Adult worms rarely pathogenic.
Accumulation of parasites towards the end of grazing season. Larvae become encysted in the intestinal mucosa.
Larval cyathostominosis: diagnosis
Fecal sample?
- Large number of larvae in feces
Suspicious, but is not actually diagnostic.
- This parasite’s burden Does not correlate with FEC (immature parasites).
Signalment and anamnesis:
- Herdmates often unaffected
- Particularly at risk: horses 1-4 y old
- More in winter and early spring
- Treatment with a drug without efficacy against encysted larvae (cause if they all die at the same time, the horse can die).
Removal on luminal cyathostomin burdens appears to trigger re-emergence of encysted larvae.

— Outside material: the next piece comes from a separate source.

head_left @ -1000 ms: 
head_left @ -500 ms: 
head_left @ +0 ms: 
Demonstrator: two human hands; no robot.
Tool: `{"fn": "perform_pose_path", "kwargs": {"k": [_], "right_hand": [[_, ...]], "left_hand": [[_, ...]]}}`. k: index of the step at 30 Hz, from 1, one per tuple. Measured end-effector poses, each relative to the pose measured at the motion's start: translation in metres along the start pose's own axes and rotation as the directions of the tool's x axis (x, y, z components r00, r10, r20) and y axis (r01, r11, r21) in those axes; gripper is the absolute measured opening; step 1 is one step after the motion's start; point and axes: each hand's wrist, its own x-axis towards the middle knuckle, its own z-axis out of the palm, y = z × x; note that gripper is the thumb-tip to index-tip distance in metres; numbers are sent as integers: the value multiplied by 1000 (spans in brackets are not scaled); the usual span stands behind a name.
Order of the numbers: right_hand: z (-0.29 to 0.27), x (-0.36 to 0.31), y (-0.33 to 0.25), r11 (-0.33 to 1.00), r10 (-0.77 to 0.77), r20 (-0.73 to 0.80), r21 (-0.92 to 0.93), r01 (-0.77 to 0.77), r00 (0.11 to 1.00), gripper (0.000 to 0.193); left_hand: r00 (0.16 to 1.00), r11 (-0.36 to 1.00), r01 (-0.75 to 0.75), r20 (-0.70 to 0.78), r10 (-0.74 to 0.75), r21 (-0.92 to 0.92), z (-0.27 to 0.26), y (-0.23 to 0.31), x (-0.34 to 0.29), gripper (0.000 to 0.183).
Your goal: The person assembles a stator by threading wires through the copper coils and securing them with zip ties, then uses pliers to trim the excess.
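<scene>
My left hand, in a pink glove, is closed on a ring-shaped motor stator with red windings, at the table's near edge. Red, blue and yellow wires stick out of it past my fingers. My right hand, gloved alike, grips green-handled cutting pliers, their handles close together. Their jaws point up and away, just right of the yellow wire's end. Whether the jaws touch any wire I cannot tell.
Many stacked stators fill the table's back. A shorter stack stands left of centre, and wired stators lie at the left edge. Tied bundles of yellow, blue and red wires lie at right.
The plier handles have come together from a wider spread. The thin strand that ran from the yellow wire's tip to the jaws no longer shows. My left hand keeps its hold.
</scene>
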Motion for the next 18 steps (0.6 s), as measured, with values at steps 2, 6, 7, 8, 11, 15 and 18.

Larval cyathostominosis: clinical signs 10+
Diarrhea
Dramatic weight loss
Severe dehydration
Circulatory shock
Colic signs
Fever
Numerous larval cyathostomins in the feces
Leukocytosis
Hypoproteinemia and hypoalbuminemia → ventral edema
Larval cyathostominosis: treatment
Supportive treatment for diarrhea:
- Intensive fluid therapy +/- plasma transfusion
- Binding agents for toxinx (e.g. BioSponge)
- NSAIDs
- Dexamethasone to descrease inflammatory reaction
(0,04 mg/kg IV/IM SID for 3 days)
Consider Antihelmintic treatment too
- Moxidectin 0,4mg/kg
- Fenbendazole 10mg/kg PO SID for 5 days
but not if Resistance, or real bad intestinal inflammation.
Larval cyathostominosis: prognosis
Treatment can be unrewarding due to severe intestinal damage.
Deworming does not help if clinical disease is radically developed.
High mortality rate despite intensive treatment, thus Poor prognosis.